El conjunto de normativas procedimentales que todavía regula -con impostado rigor- los procesos electorales es un ejercicio de hipocresía cada vez más cansino. En realidad ya no tienen otro objeto que hacernos olvidar que estas democracias parlamentarias se rigen de facto por las reglas del mercado. Porque existe -y alimenta muchas bocas y vocaciones profesionales- un mercado electoral, un marketing político, unos productos debidamente hermoseados por técnicas cada vez más depuradas. Es un mercado que funciona tan bien -y tan profesionalmente- que no solo contribuye a ilusionar al votante-comprador por una opción política particular, sino que articula una ilusión superior y global: la ilusión de la representación. La gramática del mercado es una parte sustancial de la legitimación de los sistemas de democracia parlamentaria actuales.

Esta comercialización triunfal de las elecciones democráticas -y de la misma democracia representativa- choca frontalmente con la obsesión reglamentista que se mantiene todavía en la normativa electoral y en los aparatos de fiscalización y control que son las beneméritas juntas electorales. Prohibiciones como las de impedir la publicación de encuestas días antes de los comicios, la obligatoriedad de la muy choteada jornada de reflexión o la virtuosa persecución de actos públicos o publicidad inapropiada o ventajista por parte de los políticos -del Gobierno o de la oposición- son algunos rasgos de este puritanismo hilarante. No se entiende por qué una inauguración es una manipulación si se realiza tres días antes de las votaciones o un acto legítimo -quizás hasta emocionante- si se desarrolla un mes antes. Hasta los carteles electorales pueden llegar a ser pecaminosos, como ocurrió con un letrero de Podemos reclamando el voto en uno de los tranvías entre Santa Cruz de Tenerife y La Laguna.
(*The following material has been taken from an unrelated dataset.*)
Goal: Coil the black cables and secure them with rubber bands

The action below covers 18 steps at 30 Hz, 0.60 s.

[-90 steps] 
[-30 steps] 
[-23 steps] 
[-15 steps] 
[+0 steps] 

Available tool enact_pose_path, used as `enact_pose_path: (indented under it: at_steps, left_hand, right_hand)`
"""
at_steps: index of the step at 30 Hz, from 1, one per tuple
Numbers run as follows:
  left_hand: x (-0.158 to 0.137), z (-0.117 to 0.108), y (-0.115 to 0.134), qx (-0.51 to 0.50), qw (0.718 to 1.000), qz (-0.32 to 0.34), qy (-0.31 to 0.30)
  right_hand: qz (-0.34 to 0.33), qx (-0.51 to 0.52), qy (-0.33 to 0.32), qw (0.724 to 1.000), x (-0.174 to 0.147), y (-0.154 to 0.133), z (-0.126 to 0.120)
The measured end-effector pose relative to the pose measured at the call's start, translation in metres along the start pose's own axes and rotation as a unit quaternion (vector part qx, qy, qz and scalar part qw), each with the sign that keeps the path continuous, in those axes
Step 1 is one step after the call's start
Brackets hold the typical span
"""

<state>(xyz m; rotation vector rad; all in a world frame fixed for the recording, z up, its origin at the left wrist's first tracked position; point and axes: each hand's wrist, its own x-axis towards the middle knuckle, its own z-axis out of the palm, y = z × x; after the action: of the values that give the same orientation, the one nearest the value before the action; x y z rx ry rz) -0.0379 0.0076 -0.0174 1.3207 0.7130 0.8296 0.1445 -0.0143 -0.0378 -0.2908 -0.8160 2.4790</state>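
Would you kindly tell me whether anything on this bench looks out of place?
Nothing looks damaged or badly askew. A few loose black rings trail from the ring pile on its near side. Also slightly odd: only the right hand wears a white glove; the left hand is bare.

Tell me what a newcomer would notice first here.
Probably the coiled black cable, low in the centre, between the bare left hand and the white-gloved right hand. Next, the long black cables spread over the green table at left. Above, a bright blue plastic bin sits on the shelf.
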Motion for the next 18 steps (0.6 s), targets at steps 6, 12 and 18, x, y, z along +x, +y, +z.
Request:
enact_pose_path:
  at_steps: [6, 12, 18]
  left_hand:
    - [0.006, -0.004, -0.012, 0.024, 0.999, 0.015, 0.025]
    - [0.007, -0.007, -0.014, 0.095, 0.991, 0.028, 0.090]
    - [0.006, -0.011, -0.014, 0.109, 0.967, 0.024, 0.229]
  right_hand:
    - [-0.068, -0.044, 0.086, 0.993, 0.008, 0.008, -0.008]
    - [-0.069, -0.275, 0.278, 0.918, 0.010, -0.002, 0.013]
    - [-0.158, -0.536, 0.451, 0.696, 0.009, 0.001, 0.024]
Que se declare fuera de la ley un cartel electoral durante la campaña electoral forma parte de la fina y ridícula orfebrería que permite cuando no estimula, la puntillosa legislación electoral que, hablando en general, viene a decir que las exageraciones, mentiras, añagazas, fingimientos, descalificaciones, discursos, reuniones o carteles son aceptables siempre y cuando los tolere un órgano de carácter administrativo. Si no es así no solo son impertinentes: es que son intolerablemente indecentes.

Me declaro partidario de un mercado electoral abierto y sin restricciones, siempre y cuando se prohíba explícitamente a los partidos y coaliciones políticas adquirir deudas con los bancos. Para todo lo demás, el mercado es suyo. Asfaltado de la calle en el que se ubica el colegio electoral el mismo día de las elecciones, mítines en las puertas con entrega de folletos y papeletas a los ciudadanos, carteles de los candidatos cubriendo las fachadas, encuestas emitidas cada cinco minutos por los medios de comunicación públicos y privados, alcaldes, ministros o diputados bailando claqué en las inmediaciones de las juntas electorales para animar la fiesta de la democracia. Y, por supuesto, debates sin veto de fuerzas políticas significativas, como Ciudadanos, porque, entre otras razones, es intolerable que un partido que en los últimos comicios autonómicos obtuvo 54.000 votos se le trate como a un grupúsculo maoísta. Tienen unos ojos liberales muy rasgados. Pero maoístas no son.